Tables summarizing the committees’ conclusions are presented in the Executive Summary of each Gulf War report. I submitted those tables as an appendix to the written portion of this testimony (see Appendix A).

We are aware that you are concerned about whether and how animal data have been utilized in our evaluations. Because of my previous involvement in a regulatory agency, I am well aware of the primary importance of such data in toxicological risk assessments for many chemicals, pesticides and radioactive materials. However, the various IOM committees, which have included toxicologists, have consistently agreed that, in general, animal data should not be used as a sole basis for drawing conclusions regarding health outcomes in humans. Why should this be the case? There are three reasons.

First, although animal data may indicate which category of health outcomes might occur in humans, it does not answer questions about specific medical diagnoses.

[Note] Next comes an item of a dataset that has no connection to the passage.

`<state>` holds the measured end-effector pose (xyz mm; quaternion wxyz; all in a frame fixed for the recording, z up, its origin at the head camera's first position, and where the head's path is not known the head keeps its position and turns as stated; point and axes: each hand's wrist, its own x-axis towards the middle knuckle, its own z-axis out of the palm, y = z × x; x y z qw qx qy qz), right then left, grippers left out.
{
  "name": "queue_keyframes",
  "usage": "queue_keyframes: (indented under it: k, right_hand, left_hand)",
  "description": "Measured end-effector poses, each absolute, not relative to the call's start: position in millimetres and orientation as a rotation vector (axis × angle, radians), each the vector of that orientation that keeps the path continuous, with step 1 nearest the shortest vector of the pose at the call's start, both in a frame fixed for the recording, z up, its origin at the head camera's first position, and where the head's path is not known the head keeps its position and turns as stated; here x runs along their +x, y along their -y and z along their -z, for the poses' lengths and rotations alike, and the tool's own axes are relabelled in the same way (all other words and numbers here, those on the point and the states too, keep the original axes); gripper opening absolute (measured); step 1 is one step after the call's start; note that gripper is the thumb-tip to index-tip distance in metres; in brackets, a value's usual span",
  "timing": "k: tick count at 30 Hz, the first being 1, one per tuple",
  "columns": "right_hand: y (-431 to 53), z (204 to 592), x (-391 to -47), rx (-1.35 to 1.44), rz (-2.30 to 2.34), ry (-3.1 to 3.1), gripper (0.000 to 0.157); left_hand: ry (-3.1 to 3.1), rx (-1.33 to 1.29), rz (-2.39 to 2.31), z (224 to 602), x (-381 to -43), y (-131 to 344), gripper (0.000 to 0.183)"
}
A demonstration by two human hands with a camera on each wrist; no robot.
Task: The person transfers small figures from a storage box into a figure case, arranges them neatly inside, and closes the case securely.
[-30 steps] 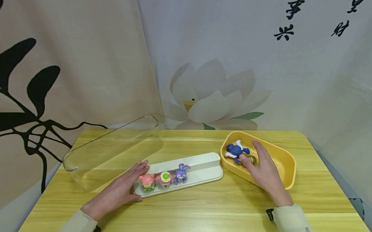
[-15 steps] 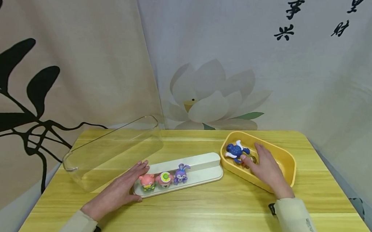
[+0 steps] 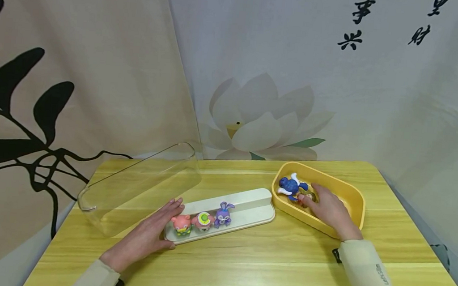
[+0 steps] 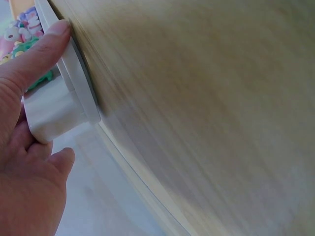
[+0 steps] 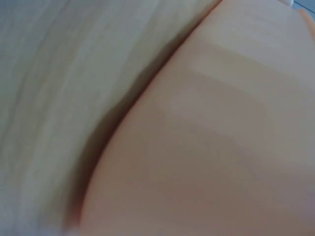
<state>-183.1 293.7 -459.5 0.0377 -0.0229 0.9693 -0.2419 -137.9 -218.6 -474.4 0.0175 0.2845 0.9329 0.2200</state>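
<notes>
My left hand (image 3: 147, 235) holds the left end of a long white display base (image 3: 252, 212); in the left wrist view the thumb (image 4: 42, 54) lies over its front edge and fingers curl behind. On the base stand a pink figurine (image 3: 181, 224), a pink one with a green-and-yellow round top (image 3: 203, 221), and a purple rabbit figurine (image 3: 223, 215). Inside the yellow tray (image 3: 350, 197), my right hand (image 3: 330, 209) pinches a small brown-and-red figurine (image 3: 310, 196), partly hidden by the fingers. Beside it lies a blue-and-white figurine (image 3: 289, 185). The right wrist view is blurred, mostly the tray's wall (image 5: 197, 137).
A clear plastic cover (image 3: 145, 186) lies at the table's back left, behind the left hand. The wooden table (image 3: 235, 269) ends at a printed cloth backdrop (image 3: 268, 52). The yellow tray stands close to the white base's right end.
My right hand has lowered slightly into the yellow tray, and its thumb and fingers have closed around the brown-and-red figurine. The left hand and the white base have stayed put.
</notes>
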Motion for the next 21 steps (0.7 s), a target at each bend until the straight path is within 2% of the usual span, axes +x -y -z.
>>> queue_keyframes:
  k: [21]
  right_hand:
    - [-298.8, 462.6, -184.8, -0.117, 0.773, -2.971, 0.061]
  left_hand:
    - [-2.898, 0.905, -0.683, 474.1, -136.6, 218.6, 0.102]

Take vinyl chloride, a known human carcinogen. In humans it causes a rare cancer called angiosarcoma of the liver. But in laboratory rats it causes an array of other cancers as well, including cancer of the zymbal gland, an organ that humans do not even possess. While such animal studies would be expected to give a more accurate determination of the potency of such a chemicals (given the lack of precise exposure measurements in human studies of vinyl chloride workers) it is only the human study that would provide the level of detail that is needed to conclude about specific health outcomes in humans. This issue is especially relevant to health outcomes like cancer and birth defects.

Second, animal studies may be carried out in ways that are not relevant to the Gulf War experience. Whereas the exposures in the Gulf were short term exposures to relatively low levels of chemicals and pesticides, most animal studies involve chronic doses to high levels of chemicals over much of a lifetime of an animal. These models are not appropriate to the experience in the Gulf.

Third, the Gulf War committees have often relied on pre-existing toxicology reviews for their reports. The Gulf War committees have been faced with evaluating the potential health effects of dozens of compounds that might have been used in the Gulf War. In some cases, prior expert committees have conducted extensive, peer-reviewed evaluation processes; these include reviews sponsored by: the Agency for Toxic Substances and Disease Registries (ATSDR), the EPA, the National Toxicology Program (NTP) and the World Health Organization (WHO). In such cases, where the effects of those chemicals in animals are well established and not contentious, Gulf War committees have relied heavily on those summaries rather than consulting the thousands of original toxicology articles. If a toxicology study was particularly critical, such as an animal carcinogenicity study and the committee wanted more detail regarding the study than provided in a review document, the committee would evaluate the original study. In their reports, committees refer readers to summaries and reviews of the toxicology literature and provide details of any particularly relevant studies.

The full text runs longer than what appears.